### Problem statement
Show all lines from the data that include the word "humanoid".

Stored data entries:
+ + + + + + +

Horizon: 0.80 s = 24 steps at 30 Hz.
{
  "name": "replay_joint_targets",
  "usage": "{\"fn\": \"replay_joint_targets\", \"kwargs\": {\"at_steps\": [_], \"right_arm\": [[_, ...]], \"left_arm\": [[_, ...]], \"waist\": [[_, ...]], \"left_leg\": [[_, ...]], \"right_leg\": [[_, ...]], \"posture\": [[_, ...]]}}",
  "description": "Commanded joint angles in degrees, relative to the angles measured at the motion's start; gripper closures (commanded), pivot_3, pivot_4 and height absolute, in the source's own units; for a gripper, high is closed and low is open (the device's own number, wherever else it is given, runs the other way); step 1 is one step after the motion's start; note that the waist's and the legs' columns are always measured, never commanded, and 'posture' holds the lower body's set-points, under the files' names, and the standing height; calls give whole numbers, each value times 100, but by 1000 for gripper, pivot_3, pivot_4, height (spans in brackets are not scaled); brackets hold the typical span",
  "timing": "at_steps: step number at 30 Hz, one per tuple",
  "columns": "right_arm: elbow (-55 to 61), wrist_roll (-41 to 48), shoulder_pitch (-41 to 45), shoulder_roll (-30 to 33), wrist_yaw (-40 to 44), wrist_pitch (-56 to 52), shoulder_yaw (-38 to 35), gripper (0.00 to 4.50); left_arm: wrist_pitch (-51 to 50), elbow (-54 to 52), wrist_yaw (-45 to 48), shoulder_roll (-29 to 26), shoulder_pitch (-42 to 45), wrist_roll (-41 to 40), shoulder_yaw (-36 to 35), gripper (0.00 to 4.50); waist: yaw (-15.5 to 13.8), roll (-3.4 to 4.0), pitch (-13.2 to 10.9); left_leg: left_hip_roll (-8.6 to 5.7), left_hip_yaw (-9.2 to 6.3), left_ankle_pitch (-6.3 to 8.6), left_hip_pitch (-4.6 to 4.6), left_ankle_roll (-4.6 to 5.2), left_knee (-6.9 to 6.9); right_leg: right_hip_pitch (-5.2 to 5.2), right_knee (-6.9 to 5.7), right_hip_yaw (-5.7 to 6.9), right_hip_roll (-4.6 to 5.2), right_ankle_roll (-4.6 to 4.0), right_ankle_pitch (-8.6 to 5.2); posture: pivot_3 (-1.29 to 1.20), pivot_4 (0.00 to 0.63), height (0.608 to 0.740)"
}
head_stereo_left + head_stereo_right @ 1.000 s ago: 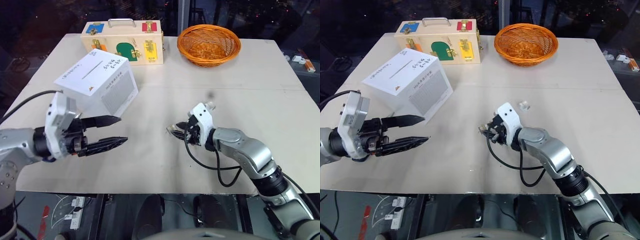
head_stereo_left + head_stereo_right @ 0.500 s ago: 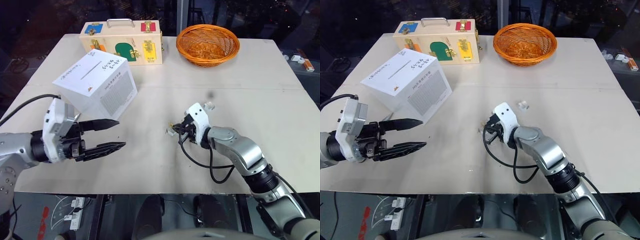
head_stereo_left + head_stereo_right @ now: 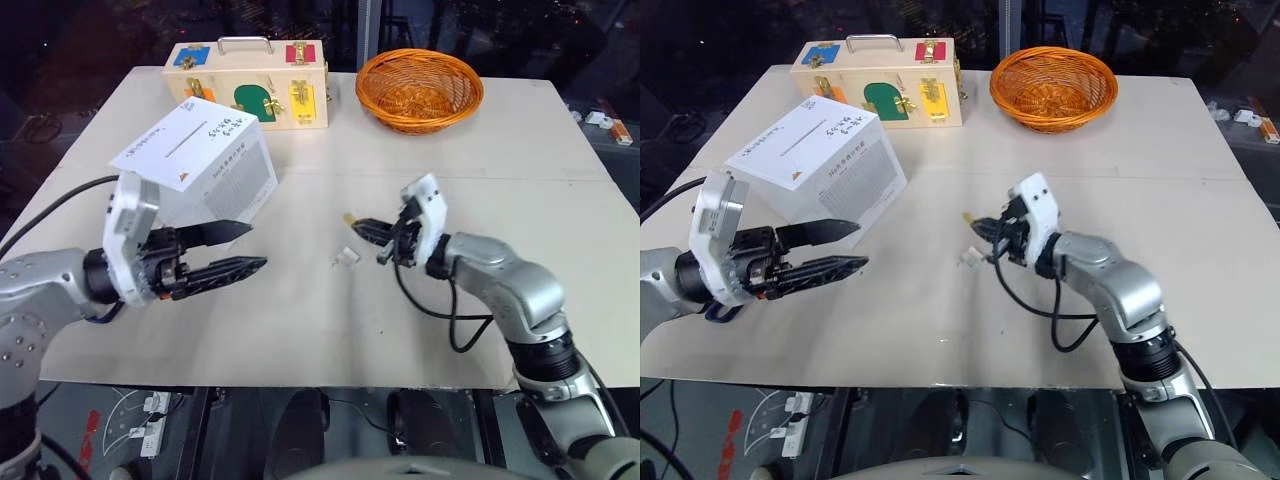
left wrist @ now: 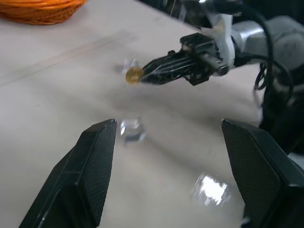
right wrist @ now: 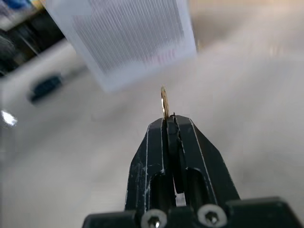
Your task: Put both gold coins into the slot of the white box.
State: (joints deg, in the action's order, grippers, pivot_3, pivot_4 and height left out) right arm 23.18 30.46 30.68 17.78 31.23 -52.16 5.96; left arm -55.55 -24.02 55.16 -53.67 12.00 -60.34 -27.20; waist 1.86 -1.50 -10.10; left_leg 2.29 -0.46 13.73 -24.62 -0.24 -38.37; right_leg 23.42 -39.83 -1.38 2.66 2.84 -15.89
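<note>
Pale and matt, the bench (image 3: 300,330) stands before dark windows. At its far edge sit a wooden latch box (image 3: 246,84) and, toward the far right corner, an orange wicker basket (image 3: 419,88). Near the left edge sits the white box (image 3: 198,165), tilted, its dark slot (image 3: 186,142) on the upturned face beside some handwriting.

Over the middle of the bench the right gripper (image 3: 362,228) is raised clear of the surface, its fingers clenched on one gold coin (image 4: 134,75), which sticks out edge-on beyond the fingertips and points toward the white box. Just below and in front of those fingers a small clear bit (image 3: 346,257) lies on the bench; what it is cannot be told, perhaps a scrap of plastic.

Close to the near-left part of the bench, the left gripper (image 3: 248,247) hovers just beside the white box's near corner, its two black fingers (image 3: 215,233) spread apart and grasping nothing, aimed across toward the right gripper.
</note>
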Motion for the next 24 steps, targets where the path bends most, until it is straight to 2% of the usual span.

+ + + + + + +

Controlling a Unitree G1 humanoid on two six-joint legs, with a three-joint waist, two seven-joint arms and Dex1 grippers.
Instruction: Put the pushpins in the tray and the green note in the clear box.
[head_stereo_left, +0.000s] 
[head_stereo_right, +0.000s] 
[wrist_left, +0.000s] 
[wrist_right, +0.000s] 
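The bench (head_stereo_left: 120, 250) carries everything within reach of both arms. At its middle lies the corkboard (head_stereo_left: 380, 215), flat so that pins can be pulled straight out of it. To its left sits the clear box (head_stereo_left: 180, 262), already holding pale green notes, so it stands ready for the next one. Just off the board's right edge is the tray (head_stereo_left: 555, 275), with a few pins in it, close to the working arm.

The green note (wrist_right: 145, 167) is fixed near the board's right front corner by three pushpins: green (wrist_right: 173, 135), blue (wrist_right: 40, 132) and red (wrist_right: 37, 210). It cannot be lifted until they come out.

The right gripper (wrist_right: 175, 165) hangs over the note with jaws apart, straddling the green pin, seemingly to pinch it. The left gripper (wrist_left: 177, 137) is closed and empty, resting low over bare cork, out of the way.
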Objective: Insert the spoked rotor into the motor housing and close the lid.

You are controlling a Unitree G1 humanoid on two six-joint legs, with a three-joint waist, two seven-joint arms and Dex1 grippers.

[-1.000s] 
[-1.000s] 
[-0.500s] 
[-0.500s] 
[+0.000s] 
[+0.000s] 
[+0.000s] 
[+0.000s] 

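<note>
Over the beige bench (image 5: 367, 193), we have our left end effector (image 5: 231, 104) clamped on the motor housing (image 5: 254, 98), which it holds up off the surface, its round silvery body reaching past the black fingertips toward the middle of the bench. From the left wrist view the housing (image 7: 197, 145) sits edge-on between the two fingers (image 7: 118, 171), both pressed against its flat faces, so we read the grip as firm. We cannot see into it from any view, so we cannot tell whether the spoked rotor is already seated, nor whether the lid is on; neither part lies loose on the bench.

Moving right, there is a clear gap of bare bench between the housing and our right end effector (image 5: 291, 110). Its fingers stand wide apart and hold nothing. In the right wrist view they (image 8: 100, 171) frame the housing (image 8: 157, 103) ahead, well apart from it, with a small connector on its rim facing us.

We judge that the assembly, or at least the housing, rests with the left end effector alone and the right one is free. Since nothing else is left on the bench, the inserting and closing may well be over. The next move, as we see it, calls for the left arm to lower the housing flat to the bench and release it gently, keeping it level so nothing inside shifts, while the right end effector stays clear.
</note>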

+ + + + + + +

### Reply to the task
Controlling a Unitree G1 humanoid on two six-joint legs, with a three-joint waist, two seven-joint arms and Dex1 grippers.
You are controlling a Unitree G1 humanoid on two six-joint legs, with a three-joint waist, two seven-joint arms and Dex1 grippers.

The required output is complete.